Abstract

According to the position paper from the European Academy for Allergy and Clinical Immunology (EAACI) “food allergy” summarizes immune-mediated, non-toxic adverse reactions to foods (Figure 1)(Bruijnzeel-Koomen et al., 1995). The most common form of food allergy is mediated by immunoglobulin (Ig)E antibodies and reflects an immediatetype (Type 1 hypersensitivity) reaction, i.e. acute onset of symptoms after ingestion or inhalation of foods. IgE-mediated food allergy is further classified into primary (class 1) and secondary (class 2) food allergy.

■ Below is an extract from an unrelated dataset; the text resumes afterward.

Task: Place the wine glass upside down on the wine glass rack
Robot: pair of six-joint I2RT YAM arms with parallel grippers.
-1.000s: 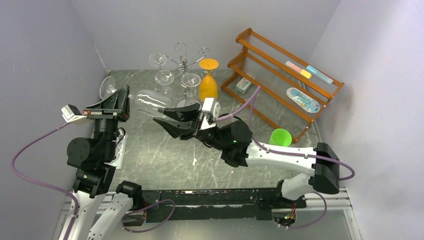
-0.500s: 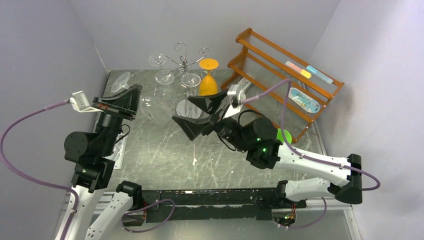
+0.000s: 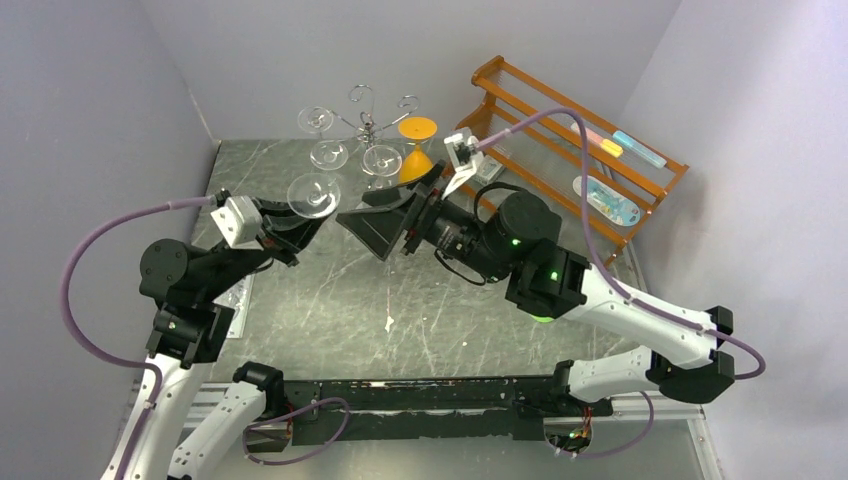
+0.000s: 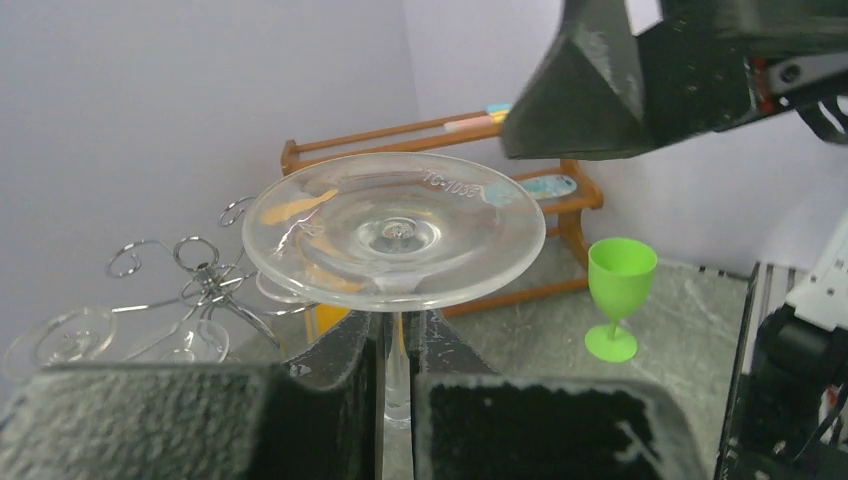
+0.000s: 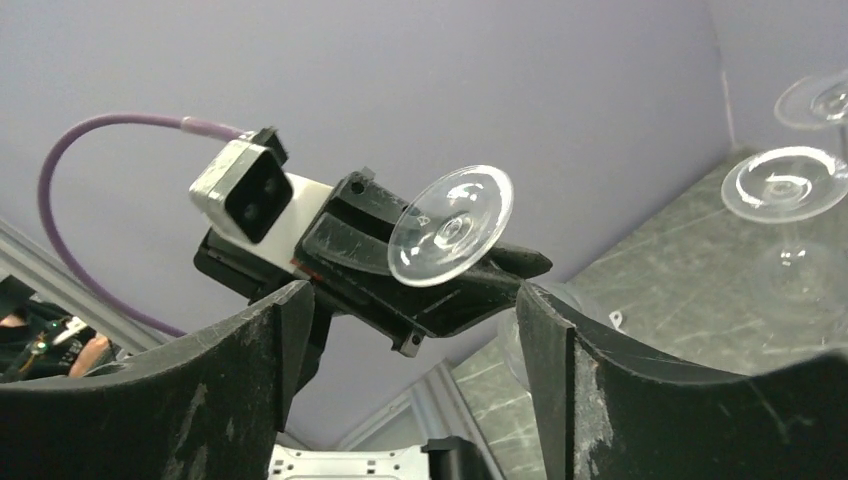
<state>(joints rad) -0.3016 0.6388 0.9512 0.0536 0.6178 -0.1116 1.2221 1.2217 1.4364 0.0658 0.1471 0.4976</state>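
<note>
Left gripper [image 4: 397, 345] has swung upward, pinching wine glass [image 4: 395, 232] stem.

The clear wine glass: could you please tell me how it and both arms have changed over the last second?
The left gripper turned the clear wine glass from lying sideways to foot-up, stem still clamped. The open right gripper moved back-right, away from the bowl. The chrome wire rack and orange-brown wooden shelf stayed put.

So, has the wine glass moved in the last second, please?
Yes: the wine glass has swung its foot rightward in the top view, closer to the wine glass rack.
</note>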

This distinction is based on clinical appearance, the predominantly affected group of patients (children or adults), disease-eliciting food allergens and the underlying immune mechanisms. Primary (class 1) or “true” food allergy starts in early life and often represents the first manifestation of the atopic syndrome. The most common foods involved are cow s milk, hen s egg, legumes (peanuts and soybean), fish, shellfish and wheat. Of note, allergens contained in these foods do not only elicit allergic reactions in the gastrointestinal tract but often cause or influence urticaria, atopic dermatitis as well as bronchial obstruction. With a few exceptions (peanut and fish) most children outgrow class 1 food allergy within the first 3 to 6 years of life. Secondary (class 2) food allergy describes allergic reactions to foods in mainly adolescent and adult individuals with established respiratory allergy, for example to pollen of birch, mugwort or ragweed. This form of food allergy is believed to be a consequence of immunological cross-reactivity between respiratory allergens and structurally related proteins in the respective foods. In principle, the recognition of homologous proteins in foods by IgE-antibodies specific for respiratory allergens can induce clinical symptoms. Foods inducing allergic reactions in the different groups of patients vary according to the manifested respiratory allergy. Different syndromes have been defined, such as the birchfruit-hazelnut-vegetable syndrome, the mugwort-celery-spice syndrome or the latex-shrimp syndrome.